- Born: Gabriela Kook 1988 (age 37–38) Buenos Aires, Argentina
- Occupations: Vlogger, Chef

YouTube information
- Channel: gabiekook;
- Genres: Food vlogging; Mukbang;
- Subscribers: 1.38 million
- Views: 299 million

= Gabie Kook =

Argentinian-born Korean YouTuber

Gabriela "Gabie" Kook (born 1988) is a South Korean YouTuber with an international audience. Her YouTube channel covers an array of topics, but is mostly focused on food and cooking.

Kook graduated from Le Cordon Bleu, a culinary education facility in Paris. She became well-known in 2014 when she became a runner-up on a South Korean reality TV show MasterChef Korea.

In November 2021, she, Josh Carrott and Ollie Kendal opened a specialist "Korean Toast" restaurant in London.

On 27 June 2023, Kook published her first cookbook: One Pan Recipe, initially only published in Korean as she is trying to find an English-speaking publisher.

== Personal life ==
Kook was born in Buenos Aires, Argentina, and lived in Spain until she was 12 years old. Following that, she studied in the United States and France. Although Kook was born abroad, her parents are South Korean nationals, and she has described herself as a "third culture kid".

Kook is the wife of Josh Carrott (known on YouTube as "Korean Englishman"). The couple married in 2016.

In 2020, Kook was diagnosed with endometriosis.

In 2020, Kook also said she experienced anti-East Asian racism as a result of the COVID-19 pandemic.

In October 2023, Gabie performed an embryo transfer procedure. On February 22, 2024, Gabie and Josh officially announced that they are expecting a baby.

In September 2024, Gabie recalled the process after the birth of their daughter, Julie via Caesarian section.

==Controversy==

In May 2021, most of her videos were temporarily removed or set to private when a video, showing her allegedly flouting South Korea's COVID-19 quarantine regulations in October 2020, led to backlash (including threats of prosecution). A video apologising for the incident was uploaded on 20 April 2021.

In October 2020, Carrott and Kook came under scrutiny due to their alleged violation of South Korea's COVID-19 quarantine regulations. Kook went to Korea from London, United Kingdom for endometriosis treatment, and was required to quarantine for two weeks. However, a video was uploaded to social media of her and friends celebrating her birthday by welcoming friends at their door while they were supposed to be in isolation, and receiving birthday gifts. In one shot, Kook is shown removing her face mask to blow out candles on a birthday cake and apply lipstick, albeit in a socially distanced manner. Kook has also faced controversy over her eligibility for national health insurance in South Korea.

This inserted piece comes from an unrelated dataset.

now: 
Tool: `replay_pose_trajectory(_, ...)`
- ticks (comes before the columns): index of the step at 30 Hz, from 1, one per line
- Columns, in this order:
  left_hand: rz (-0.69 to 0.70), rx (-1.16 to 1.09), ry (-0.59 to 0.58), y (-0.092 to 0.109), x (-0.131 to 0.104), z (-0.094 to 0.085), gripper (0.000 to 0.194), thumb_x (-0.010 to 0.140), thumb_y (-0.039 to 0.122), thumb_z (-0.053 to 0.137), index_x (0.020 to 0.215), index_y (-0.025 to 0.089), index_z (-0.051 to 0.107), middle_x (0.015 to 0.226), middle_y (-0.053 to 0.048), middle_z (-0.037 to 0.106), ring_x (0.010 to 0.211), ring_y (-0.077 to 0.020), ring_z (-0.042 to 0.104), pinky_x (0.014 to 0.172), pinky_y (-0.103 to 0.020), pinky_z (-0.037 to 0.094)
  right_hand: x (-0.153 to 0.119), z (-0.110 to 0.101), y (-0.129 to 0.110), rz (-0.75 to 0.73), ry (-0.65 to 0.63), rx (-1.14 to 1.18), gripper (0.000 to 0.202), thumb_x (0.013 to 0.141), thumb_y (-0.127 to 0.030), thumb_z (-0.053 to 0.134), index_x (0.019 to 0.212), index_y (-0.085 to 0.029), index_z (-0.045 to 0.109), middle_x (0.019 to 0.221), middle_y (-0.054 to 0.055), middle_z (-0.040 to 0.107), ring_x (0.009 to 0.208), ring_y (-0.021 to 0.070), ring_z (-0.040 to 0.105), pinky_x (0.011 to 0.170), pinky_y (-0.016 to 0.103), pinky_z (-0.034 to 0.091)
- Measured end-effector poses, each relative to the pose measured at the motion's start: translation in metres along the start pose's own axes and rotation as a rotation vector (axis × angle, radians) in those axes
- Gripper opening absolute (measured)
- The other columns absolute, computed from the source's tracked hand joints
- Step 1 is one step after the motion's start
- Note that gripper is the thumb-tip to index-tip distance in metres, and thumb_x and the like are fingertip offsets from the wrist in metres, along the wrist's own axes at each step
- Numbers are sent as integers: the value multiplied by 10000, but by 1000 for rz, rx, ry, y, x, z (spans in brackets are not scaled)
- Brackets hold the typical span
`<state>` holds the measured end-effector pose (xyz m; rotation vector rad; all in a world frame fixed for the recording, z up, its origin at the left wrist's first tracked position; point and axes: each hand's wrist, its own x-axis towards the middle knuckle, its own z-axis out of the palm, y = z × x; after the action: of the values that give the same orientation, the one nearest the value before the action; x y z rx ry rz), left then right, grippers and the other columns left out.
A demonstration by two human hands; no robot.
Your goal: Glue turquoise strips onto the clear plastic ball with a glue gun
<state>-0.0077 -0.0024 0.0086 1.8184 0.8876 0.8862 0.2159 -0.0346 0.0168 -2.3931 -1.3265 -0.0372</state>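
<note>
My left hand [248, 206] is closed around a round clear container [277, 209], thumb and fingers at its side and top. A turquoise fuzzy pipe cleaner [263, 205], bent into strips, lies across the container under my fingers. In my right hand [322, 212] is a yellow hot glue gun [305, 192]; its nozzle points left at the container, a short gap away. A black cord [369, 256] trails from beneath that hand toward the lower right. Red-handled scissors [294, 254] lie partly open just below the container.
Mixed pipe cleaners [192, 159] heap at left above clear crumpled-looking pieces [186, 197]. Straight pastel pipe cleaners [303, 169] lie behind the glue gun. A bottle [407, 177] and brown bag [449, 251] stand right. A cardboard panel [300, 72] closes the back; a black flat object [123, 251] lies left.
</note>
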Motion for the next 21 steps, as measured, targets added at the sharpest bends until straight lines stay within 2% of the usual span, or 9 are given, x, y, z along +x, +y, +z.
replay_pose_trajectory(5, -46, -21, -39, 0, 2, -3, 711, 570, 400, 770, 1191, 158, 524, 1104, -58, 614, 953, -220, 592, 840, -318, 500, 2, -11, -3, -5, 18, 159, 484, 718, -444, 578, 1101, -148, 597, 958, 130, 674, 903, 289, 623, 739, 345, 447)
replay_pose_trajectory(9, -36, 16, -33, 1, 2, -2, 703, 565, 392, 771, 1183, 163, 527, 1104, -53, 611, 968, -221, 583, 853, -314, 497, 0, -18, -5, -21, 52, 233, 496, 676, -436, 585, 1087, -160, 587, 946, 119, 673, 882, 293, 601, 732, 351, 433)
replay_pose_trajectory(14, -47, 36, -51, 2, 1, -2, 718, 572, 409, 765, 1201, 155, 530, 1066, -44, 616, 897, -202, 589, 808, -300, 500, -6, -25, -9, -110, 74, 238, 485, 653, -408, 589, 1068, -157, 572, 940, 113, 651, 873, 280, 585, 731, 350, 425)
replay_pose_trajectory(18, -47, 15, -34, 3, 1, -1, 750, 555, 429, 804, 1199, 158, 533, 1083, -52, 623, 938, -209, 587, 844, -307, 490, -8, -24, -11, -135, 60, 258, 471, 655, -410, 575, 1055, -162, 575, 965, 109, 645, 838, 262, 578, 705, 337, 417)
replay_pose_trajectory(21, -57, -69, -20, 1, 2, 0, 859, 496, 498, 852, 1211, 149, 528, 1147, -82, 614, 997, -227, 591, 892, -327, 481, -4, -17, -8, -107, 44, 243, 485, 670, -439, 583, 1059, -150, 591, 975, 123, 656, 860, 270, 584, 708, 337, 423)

In her apology video, Kook confirmed that she was mistaken in believing she was paying for national health insurance in South Korea. Some netizens, however, claim she was trying to game the system and that she knew it was in fact the National Pension, not the national health insurance in South Korea, that she had paid.

Both Carrott and Kook posted public apologies after the incident, though both apologies were criticised for being inadequate.

The alleged violation has since been investigated by South Korean police who found sufficient evidence to send the case to prosecution in December 2020. Kook was accused of violating the Infectious Disease Prevention Act at the end of January; however, on April 14, the Seoul Western District Prosecutors' Office suspended the indictment against her as the prosecution decided not to file an indictment and dropped the case against Kook.